We’ve been meaning to visit this hill during all our previous visits but it materialized this time. We had assumed it to be a difficult climb but it turned out to be a rather easy one, there are about 200 steps and they are not as steep as they look from a distance.
The entrance to the hill is within the temple premises. As you climb up the hill, you get a view of the Kalahasti temple.
The climb also gives you some lovely views of the Swarnamukhi river on whose banks the temple has been built, a hill on the opposite side where a temple for Goddess Durga has been built and a view of the Kalahasti town. You can also see the place where the original Raja Gopuram once stood, construction work is in progress.
At the top of the hill,is the temple where Kannappa is believed to have worshipped Lord Shiva, the Linga has carvings in the shape of eyes.
It is very pleasant up here, even in 3PM heat, the breeze was refreshing. Even more refreshing was the glass of buttermilk that we had on the way down the hill, a few old women climb all the way up here in the hot sun to sell buttermilk. We also spotted to boys walking into the woods with their musical instruments. They told us they came up there to practice.

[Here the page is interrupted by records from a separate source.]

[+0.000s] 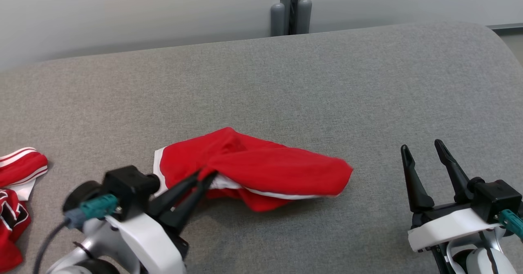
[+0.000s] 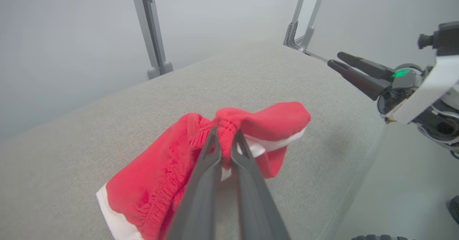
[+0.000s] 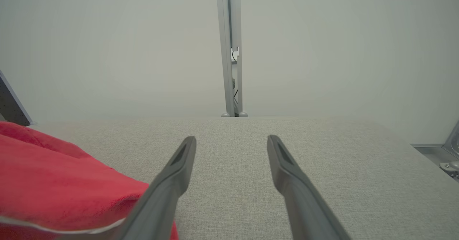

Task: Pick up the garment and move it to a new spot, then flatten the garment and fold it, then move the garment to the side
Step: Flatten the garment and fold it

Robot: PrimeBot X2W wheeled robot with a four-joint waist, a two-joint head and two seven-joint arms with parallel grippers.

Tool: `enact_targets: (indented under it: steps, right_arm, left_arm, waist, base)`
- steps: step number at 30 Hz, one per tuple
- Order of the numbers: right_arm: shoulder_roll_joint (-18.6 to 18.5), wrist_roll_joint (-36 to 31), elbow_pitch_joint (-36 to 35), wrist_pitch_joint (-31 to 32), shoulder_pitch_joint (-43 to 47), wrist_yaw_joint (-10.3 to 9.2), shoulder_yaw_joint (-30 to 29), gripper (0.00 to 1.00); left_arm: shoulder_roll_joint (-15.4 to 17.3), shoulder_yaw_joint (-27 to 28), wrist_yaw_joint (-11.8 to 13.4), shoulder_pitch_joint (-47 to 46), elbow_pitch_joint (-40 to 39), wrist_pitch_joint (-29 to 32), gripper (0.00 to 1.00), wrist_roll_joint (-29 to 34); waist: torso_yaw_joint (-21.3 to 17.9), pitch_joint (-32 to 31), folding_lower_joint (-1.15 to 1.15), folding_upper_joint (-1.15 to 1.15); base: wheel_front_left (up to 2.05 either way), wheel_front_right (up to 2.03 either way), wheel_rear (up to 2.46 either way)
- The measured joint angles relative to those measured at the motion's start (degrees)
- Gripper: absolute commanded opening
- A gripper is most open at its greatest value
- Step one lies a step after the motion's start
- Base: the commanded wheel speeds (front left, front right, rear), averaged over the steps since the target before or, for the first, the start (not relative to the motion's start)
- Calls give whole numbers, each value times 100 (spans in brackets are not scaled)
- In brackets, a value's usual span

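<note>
**A:** Left pincer (image 1: pixel 206 176), lower left of the head view, is clamped down hard. Both fingers are pressed together with a bunched fold of the red garment (image 1: pixel 261 163) caught between the tips.

**B:** And the left wrist view puts that pinch right on a gathered, ribbed stretch, the elastic band (image 2: pixel 161 200) by the look of it. Good spot, I'd say: it's thicker and less likely to slip out than a single layer.

**A:** The garment itself lies crumpled in the lower middle of the head view, on the grey counter (image 1: pixel 286 81). It's humped up at the pinch, with white trim (image 1: pixel 157 164) showing at its left end.

**B:** Soft, light, floppy stuff, I reckon. Lifted from one point it should hang and twist and hold no shape at all.

**A:** So flattening will want a second hold, well apart from the first. The right-hand end or that trimmed hem would do.

**B:** Right pincer (image 1: pixel 421 145), lower right, is spread wide with nothing in it, well clear of the cloth.

**A:** And at the far left edge there's another heap of red-and-white clothing (image 1: pixel 16 184), apart from ours.
</note>
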Motion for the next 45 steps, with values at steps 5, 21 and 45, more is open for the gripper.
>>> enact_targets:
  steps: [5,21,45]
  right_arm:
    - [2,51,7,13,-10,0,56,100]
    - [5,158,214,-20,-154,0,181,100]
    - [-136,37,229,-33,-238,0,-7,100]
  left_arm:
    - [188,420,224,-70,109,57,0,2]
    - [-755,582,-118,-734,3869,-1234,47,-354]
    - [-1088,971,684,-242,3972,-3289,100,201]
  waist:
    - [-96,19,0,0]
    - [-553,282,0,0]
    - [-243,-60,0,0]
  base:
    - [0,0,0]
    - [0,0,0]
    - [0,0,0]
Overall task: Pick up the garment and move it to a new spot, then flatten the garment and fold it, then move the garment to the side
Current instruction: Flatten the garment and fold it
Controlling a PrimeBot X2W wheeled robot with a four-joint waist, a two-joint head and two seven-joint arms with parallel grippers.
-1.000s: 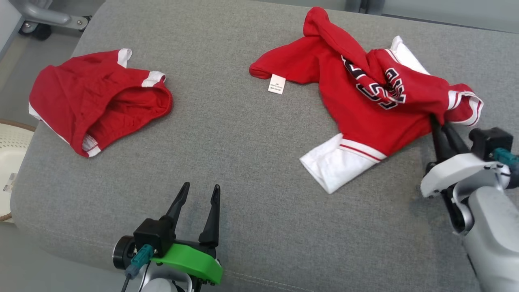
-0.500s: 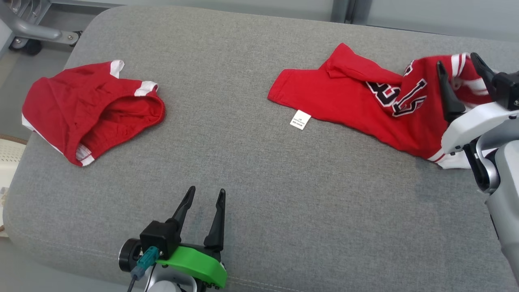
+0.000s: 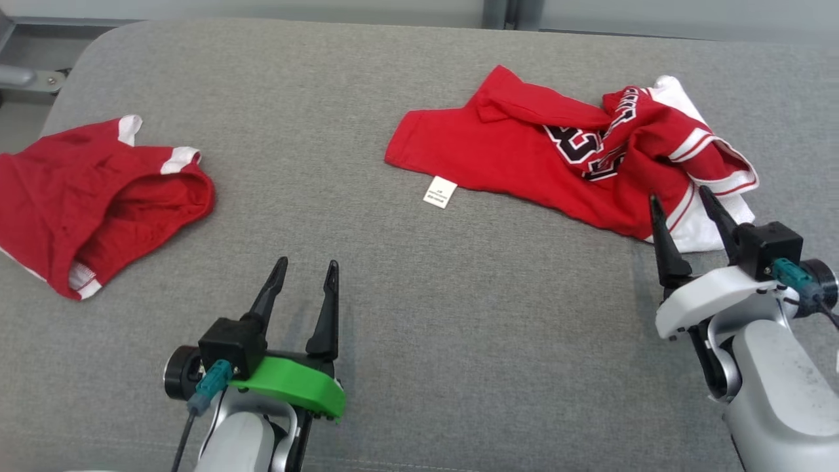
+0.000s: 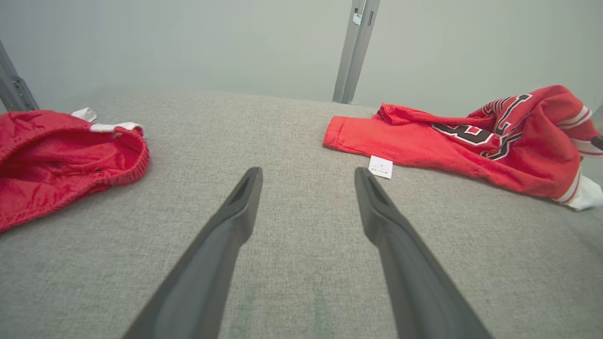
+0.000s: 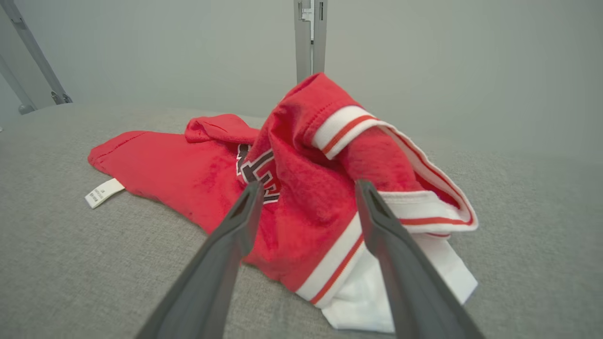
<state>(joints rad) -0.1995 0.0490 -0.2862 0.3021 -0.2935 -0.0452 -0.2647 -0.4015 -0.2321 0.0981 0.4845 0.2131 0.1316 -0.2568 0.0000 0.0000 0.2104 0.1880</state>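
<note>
Head view: right jaws near garment

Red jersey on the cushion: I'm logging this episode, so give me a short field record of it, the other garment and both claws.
jersey: red jersey, crumpled, unfolded, on the right of the grey cushion
label: white care label at its near-left edge
other garment: red shorts, far left, apart from the jersey
left claw: open, empty, over bare cushion
right claw: open, at the jersey's near edge, gripping nothing
</note>
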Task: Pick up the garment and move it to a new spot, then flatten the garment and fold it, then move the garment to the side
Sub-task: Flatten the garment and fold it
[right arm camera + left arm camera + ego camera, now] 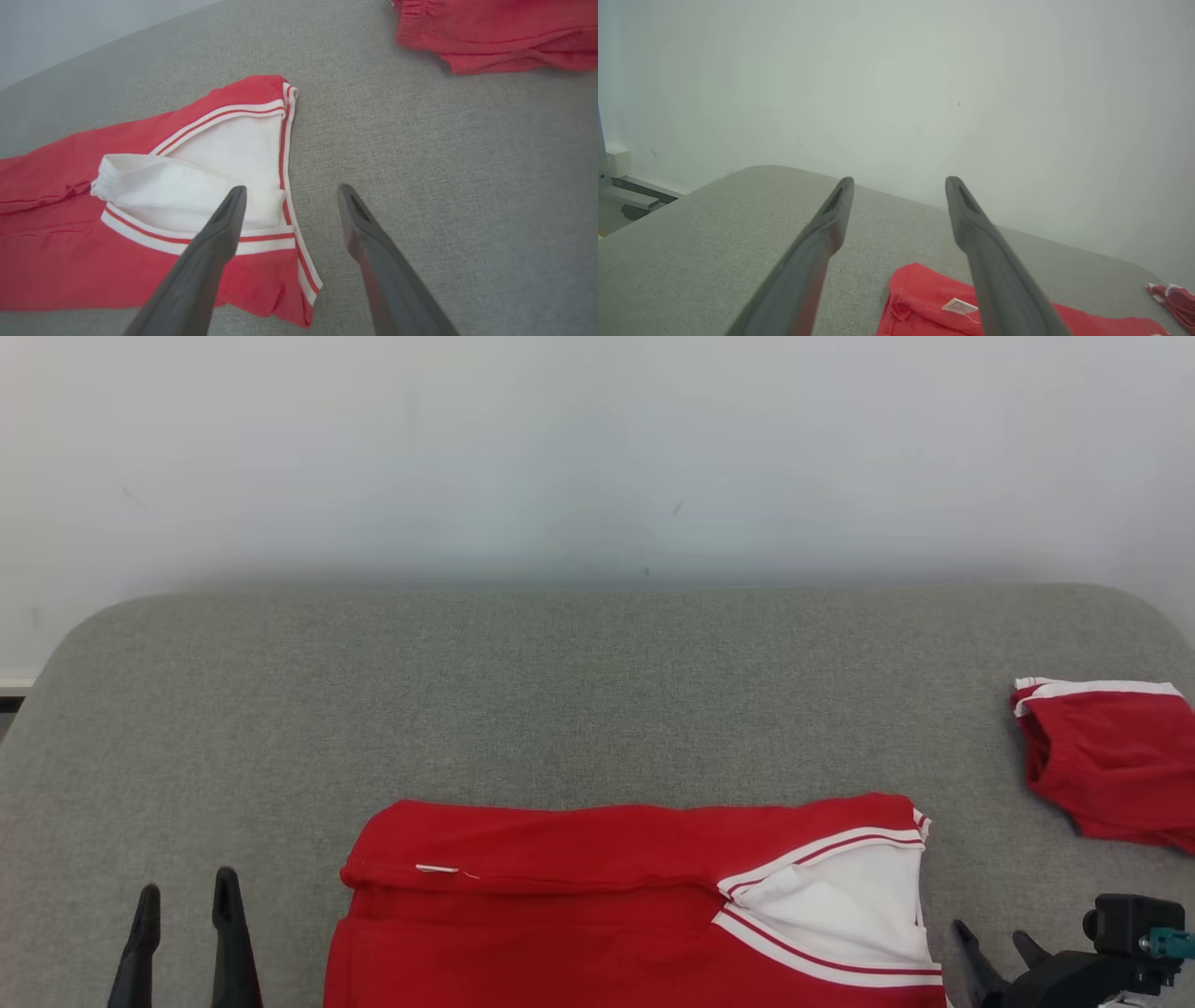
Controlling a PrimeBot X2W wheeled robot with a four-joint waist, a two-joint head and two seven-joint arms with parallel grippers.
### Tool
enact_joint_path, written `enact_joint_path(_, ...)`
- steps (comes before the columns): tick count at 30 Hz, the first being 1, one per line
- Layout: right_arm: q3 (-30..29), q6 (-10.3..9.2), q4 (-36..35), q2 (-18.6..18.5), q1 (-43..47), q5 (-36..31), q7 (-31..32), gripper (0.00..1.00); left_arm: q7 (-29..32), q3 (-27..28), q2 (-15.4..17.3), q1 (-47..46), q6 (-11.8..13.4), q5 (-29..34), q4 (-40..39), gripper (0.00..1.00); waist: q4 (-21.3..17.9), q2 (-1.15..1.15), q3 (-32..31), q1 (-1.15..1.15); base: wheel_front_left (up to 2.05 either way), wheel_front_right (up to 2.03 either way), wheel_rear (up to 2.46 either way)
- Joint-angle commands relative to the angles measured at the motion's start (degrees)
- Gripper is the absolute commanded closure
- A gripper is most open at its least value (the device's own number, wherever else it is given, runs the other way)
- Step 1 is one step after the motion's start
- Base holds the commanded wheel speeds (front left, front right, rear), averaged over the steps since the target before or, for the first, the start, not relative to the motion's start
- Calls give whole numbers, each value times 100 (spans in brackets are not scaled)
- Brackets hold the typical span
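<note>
A red garment [597,896] with white striped trim and a white inner panel lies partly folded on the grey surface at the bottom centre of the head view. Its far edge is folded over, and a small white label [959,306] shows near its left end. My left gripper [185,901] hangs open to the left of the garment [924,303], holding nothing. My right gripper [994,938] is open just right of the garment's trimmed end [224,186], above its right edge, with nothing between its fingers.
A second red piece with white trim [1111,761] lies crumpled at the right edge of the grey padded surface [597,700], also seen in the right wrist view [504,32]. A pale wall [597,448] stands behind the surface. A metal frame [626,196] shows beyond its left end.
</note>
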Motion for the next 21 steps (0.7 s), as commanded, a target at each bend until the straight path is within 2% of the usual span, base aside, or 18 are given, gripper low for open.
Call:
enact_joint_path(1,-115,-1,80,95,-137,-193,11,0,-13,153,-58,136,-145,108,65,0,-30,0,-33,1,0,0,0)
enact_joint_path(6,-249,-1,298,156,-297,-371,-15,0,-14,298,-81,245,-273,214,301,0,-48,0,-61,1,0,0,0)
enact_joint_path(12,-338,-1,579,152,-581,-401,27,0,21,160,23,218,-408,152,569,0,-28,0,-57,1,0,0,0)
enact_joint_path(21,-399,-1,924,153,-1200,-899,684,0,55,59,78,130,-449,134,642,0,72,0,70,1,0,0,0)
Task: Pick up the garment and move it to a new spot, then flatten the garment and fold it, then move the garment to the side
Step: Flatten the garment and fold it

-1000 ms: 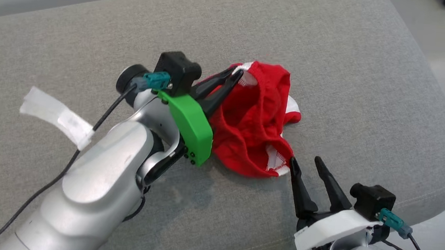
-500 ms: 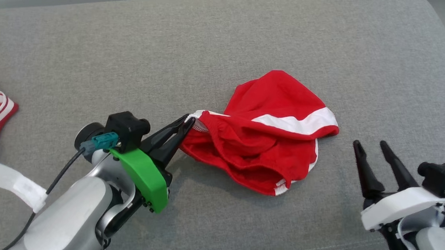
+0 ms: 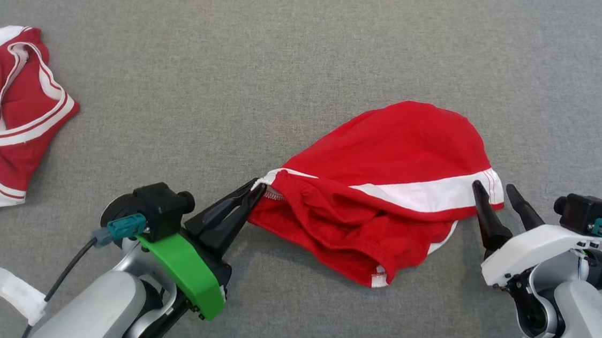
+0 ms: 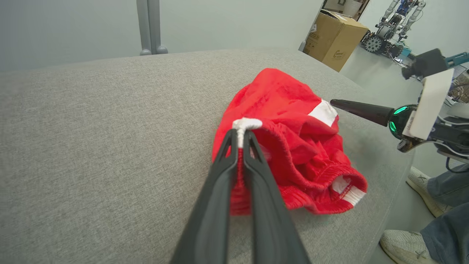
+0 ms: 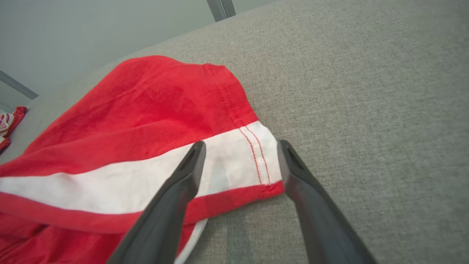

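At seven o'clock in the head view, the left gripper is pinched shut on the waistband corner of the red shorts, which lie rumpled midway across the grey cushion. At three o'clock the right gripper, jaws wide, straddles the striped hem corner. Best, I judge: bite past the stitching, then both pull apart evenly.

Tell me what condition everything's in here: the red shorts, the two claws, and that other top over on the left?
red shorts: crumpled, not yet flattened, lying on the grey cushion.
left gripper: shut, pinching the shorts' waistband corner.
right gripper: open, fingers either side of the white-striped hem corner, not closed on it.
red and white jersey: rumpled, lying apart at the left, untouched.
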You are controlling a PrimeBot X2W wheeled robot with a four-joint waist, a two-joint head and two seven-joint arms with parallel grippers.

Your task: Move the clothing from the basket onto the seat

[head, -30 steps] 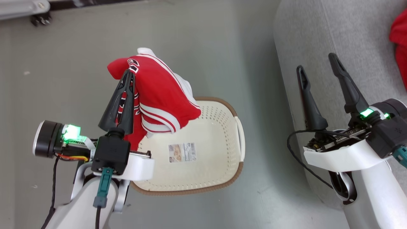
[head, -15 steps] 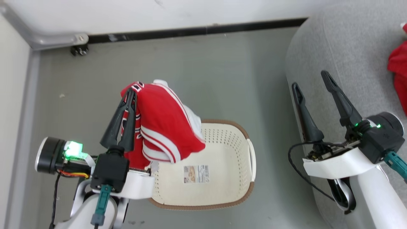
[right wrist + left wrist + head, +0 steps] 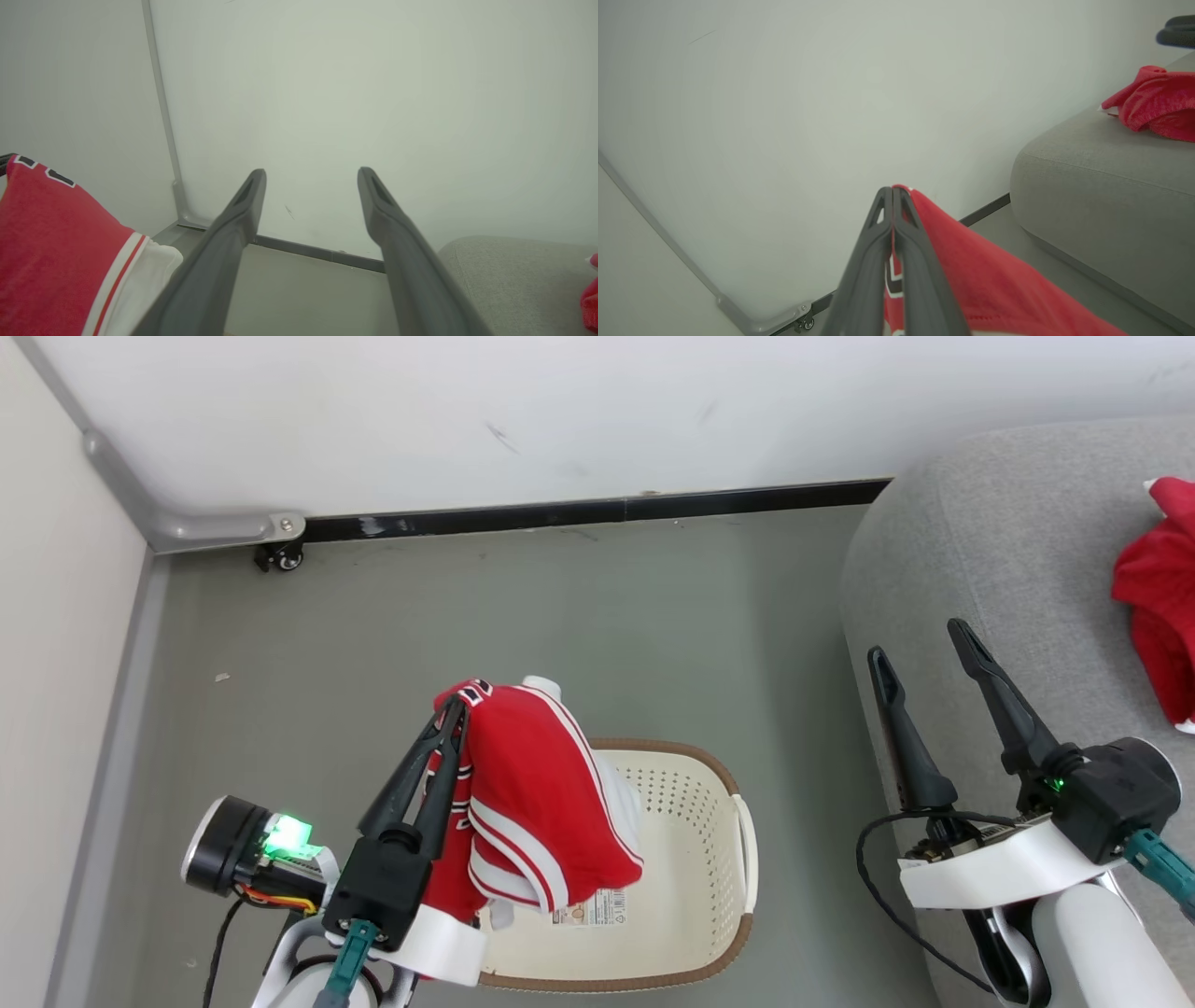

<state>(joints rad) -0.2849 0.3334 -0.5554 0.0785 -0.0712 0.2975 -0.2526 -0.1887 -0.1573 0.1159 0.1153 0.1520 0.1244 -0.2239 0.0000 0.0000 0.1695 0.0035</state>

They even told us that there was route on the other side of the hill that would lead to the Bharadwaja Ashram. As we were leaving, the air was filled with the music from their instruments, though not perfect, the boys seemed to be having fun.
We left Sri Kalahasti with a very happy feeling. Rahu and Ketu seemed to be pleased with our prayers !
– Sri Kalahasti is 32 kms from Tirupati and is easily accessible by train and bus.
– There are a few hotels at Sri Kalahasti if you plan to stay overnight or you could stay at Tirupati.
– The temple is open from 5 AM to 9 PM, there are special entry tickets of Rs.50/-.
– On most days, the temple has a decent crowd, weekends and Mondays see bigger crowds. During Shiva Ratri and festivals, the temple is thronged by lakhs of devotees.
– An interesting place within the temple is the Pathala Ganapathi shrine. It is located underground and you have to climb down some very steep steps in a small, closed, dark underground chamber. People are sent down in batches. On crowded days, it takes a long time to visit the Pathala Ganapathi.
– The Sukhabramha Ashram is another place of visit nearby.